Find each line below containing the word "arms" and copy it.
Content starts
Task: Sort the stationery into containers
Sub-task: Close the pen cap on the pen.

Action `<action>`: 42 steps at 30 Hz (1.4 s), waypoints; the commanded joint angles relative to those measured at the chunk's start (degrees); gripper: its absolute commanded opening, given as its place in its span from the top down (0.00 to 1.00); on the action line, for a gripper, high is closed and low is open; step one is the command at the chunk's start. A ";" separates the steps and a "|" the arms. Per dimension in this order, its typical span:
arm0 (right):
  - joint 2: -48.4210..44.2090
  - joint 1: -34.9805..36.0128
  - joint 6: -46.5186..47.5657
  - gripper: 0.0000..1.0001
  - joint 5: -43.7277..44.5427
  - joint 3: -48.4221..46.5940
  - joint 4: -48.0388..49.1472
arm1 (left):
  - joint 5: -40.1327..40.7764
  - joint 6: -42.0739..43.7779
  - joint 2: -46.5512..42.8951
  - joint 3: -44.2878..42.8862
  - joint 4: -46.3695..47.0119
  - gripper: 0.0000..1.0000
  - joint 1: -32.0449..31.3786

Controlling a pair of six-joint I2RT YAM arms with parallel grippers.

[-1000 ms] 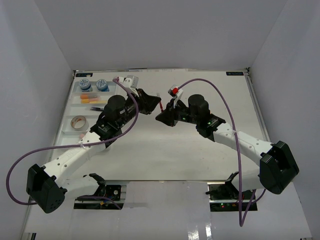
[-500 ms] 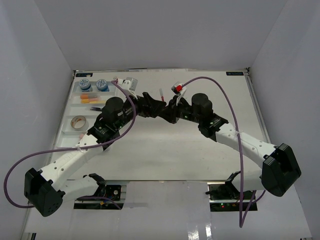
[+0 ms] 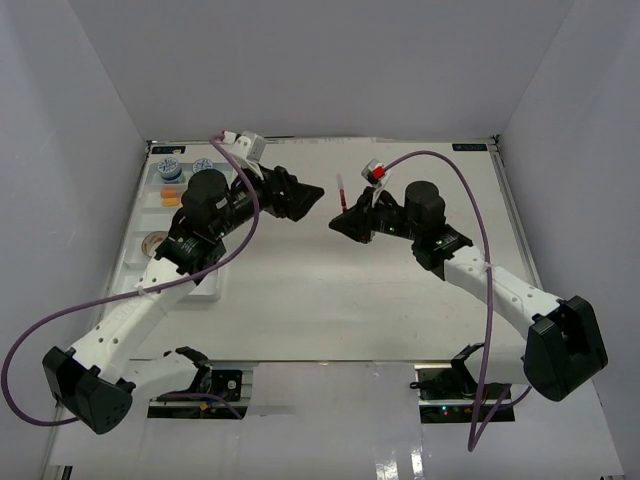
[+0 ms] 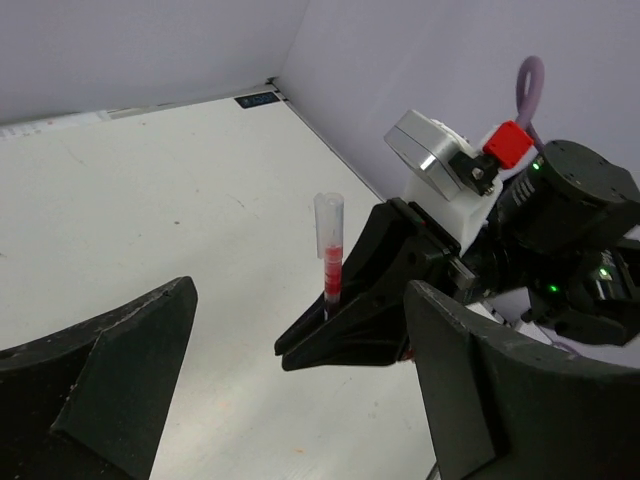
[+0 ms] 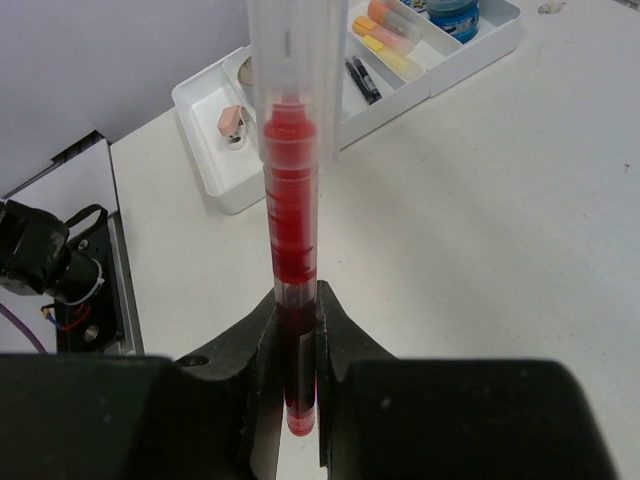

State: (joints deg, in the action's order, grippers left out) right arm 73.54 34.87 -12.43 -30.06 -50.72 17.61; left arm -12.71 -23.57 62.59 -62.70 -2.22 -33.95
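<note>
Left side of tabletop (image 3: 400,300): flat white tray (image 3: 135,272) w/ long compts side by side, split by raised dividers.
- Far-end compt: 2 round blue-white tubs (image 3: 171,168), next to each other.
- Next compt toward the arm bases: orange, yellow and pink erasers (image 3: 171,195), partly hidden under the left arm (image 3: 150,290) in top view.
- Compt after that, seen only in right wrist view: 2 thin dark pens (image 5: 360,78), lying lengthwise.
- Then: tan tape roll (image 3: 153,242), flat on the compt floor. In right wrist view, also a small pink piece (image 5: 230,122) there, blurred; no telling whether touching the roll.

Red pen (image 3: 341,190): outside the tray, lifted off the tabletop, over the far-middle part, well apart from every compt. Upright, clear capped end up, red core visible through the clear barrel.

Right end effector (image 5: 296,400): pinches the red pen low on the barrel, 1 finger pressed on each side, w/ most of the length sticking up above the grip.

Left end effector (image 3: 312,191): spread wide, holds nothing. Points at the pen from the tray side; near, not touching. In left wrist view, pen framed btwn the 2 spread fingers (image 4: 120,390) but farther off, clear of both.
</note>
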 commanded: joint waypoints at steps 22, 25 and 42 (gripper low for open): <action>3.28 -4.20 4.87 0.92 -26.71 -8.52 1.55 | -38.88 -4.37 14.14 -12.36 14.61 0.16 8.29; 3.63 -4.29 4.78 0.92 -26.45 -8.61 1.55 | -37.66 -5.25 14.23 -12.27 15.57 0.17 7.50; 4.16 -4.29 4.87 0.92 -25.75 -8.78 1.64 | -31.06 -6.13 16.16 -12.10 13.73 0.38 3.63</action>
State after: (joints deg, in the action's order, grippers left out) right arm 77.32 30.81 -8.34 -55.07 -56.88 18.00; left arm -44.69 -29.61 79.00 -73.34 11.81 -29.87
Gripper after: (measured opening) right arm 0.176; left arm 0.628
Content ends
Finished exercise:
Action `<action>`: 42 steps at 30 Hz (1.4 s), waypoints; the commanded joint angles relative to those measured at the chunk's start (degrees); gripper: its absolute commanded opening, given as its place in its span from the top down (0.00 to 1.00); on the action line, for a gripper, high is closed and low is open; step one is the command at the chunk's start. A ";" separates the steps and a "|" the arms. Per dimension in this order, its typical span:
Controlling a pair of six-joint I2RT YAM arms with parallel grippers.

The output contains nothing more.